Problem statement: Search the records for lines with the word "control" and copy each match.

Given entries:
*-*-*
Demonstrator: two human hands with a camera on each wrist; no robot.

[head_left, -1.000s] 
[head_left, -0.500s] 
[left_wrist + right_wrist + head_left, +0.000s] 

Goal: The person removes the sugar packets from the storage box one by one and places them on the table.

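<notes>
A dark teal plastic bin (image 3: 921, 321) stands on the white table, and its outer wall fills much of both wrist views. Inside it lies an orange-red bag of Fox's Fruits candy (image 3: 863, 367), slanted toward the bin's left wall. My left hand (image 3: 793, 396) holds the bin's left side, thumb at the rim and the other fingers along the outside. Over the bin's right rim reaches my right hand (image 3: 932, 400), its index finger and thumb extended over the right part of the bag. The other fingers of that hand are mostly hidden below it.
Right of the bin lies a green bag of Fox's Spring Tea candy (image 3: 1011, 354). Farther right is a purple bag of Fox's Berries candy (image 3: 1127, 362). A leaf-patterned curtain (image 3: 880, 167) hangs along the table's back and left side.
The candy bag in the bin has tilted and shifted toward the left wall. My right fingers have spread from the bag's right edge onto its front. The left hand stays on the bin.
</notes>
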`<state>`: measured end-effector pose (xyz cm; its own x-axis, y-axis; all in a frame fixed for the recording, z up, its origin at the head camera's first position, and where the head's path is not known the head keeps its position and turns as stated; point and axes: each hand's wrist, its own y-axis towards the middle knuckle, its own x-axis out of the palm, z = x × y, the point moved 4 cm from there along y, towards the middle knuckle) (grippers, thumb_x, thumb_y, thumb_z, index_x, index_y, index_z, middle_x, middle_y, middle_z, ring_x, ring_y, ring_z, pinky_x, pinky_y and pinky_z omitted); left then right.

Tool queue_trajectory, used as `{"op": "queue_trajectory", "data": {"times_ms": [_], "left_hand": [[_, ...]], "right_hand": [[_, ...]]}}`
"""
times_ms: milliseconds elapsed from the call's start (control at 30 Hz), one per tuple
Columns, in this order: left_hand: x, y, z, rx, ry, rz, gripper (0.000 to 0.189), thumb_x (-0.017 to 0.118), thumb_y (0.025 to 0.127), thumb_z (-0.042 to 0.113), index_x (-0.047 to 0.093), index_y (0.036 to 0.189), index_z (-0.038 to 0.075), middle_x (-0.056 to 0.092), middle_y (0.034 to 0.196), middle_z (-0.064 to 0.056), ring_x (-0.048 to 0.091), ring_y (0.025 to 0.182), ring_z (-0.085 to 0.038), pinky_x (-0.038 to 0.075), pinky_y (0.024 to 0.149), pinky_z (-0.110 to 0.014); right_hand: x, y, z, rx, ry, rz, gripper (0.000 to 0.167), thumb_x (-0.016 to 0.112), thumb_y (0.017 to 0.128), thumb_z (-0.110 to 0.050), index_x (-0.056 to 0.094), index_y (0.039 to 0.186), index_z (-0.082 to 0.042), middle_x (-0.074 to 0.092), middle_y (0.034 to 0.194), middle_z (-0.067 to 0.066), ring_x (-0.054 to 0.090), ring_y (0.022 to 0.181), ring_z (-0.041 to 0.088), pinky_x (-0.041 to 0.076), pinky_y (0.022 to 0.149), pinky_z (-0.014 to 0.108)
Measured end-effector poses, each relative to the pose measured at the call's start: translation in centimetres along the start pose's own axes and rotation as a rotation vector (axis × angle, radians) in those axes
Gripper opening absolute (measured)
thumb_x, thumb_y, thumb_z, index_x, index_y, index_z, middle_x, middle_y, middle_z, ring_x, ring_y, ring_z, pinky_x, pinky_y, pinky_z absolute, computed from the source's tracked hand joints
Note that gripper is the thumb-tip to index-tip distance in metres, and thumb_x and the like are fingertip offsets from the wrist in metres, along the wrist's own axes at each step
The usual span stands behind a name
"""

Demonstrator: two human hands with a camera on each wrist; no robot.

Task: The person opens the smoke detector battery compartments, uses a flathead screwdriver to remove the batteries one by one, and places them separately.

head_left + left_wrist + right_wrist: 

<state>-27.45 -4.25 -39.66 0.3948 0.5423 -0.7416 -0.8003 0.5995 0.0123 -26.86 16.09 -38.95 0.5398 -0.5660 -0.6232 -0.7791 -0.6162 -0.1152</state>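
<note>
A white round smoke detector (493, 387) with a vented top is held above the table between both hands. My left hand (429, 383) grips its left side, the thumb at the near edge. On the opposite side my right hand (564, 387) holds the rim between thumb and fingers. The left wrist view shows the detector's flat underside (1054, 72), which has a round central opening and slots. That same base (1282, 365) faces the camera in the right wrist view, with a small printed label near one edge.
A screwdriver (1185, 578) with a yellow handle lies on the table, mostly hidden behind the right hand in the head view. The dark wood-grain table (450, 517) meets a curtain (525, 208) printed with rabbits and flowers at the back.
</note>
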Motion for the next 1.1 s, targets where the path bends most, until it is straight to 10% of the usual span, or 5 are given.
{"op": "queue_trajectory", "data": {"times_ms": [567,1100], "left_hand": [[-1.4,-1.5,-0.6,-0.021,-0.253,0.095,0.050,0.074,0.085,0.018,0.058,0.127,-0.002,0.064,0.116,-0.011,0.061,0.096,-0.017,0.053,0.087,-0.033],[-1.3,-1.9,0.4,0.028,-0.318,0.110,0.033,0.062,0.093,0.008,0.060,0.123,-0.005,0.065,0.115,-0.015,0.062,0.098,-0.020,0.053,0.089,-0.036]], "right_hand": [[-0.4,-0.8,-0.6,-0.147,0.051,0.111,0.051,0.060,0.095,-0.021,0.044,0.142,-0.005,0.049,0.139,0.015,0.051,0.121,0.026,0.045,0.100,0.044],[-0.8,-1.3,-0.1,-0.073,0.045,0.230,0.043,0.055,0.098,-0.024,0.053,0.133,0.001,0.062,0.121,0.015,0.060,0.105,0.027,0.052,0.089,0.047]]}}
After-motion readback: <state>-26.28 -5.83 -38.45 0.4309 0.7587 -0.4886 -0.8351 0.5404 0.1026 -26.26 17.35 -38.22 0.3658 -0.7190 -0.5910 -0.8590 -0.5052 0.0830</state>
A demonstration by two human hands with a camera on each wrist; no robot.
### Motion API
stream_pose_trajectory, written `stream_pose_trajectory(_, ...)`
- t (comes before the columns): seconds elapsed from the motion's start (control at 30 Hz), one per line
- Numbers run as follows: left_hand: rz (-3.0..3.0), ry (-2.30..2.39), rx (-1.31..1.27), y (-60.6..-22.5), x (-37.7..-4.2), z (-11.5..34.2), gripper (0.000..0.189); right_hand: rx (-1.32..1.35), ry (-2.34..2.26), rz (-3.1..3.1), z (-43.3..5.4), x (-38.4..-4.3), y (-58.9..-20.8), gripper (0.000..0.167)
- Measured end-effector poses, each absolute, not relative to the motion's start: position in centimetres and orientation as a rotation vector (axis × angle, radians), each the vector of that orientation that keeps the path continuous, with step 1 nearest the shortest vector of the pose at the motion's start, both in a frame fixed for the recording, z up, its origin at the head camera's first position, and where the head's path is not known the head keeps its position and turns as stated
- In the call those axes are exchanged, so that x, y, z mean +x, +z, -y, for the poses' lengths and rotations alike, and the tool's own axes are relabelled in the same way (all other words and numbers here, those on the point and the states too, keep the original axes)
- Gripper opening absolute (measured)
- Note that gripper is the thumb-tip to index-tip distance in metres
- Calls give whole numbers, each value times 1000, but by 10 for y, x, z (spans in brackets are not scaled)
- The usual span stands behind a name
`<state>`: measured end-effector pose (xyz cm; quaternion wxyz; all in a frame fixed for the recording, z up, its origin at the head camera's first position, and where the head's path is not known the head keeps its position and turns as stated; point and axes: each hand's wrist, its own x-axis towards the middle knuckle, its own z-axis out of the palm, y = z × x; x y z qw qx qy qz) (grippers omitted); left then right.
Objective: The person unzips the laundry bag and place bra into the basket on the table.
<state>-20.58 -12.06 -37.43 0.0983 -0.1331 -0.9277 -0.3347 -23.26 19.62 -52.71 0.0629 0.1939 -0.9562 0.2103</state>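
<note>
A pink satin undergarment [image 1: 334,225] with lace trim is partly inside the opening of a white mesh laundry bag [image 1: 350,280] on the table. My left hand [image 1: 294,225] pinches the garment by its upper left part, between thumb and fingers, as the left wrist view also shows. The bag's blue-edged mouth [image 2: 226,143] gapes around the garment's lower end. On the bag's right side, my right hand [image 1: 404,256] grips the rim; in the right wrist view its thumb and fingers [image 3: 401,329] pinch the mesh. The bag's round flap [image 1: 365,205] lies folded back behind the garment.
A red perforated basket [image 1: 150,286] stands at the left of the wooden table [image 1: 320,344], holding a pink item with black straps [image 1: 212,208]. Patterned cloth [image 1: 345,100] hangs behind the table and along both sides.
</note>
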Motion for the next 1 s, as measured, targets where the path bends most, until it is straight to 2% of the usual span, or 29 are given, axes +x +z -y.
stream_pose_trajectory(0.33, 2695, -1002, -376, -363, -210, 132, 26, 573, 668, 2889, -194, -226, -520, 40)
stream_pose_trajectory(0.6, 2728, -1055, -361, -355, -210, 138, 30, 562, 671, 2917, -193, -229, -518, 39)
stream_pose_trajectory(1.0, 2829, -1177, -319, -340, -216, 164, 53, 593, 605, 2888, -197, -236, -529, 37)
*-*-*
Response to this exercise:
times_ms: milliseconds elapsed from the call's start (control at 30 Hz), one per tuple
- t (comes before the columns): seconds elapsed from the motion's start (control at 30 Hz), one per line

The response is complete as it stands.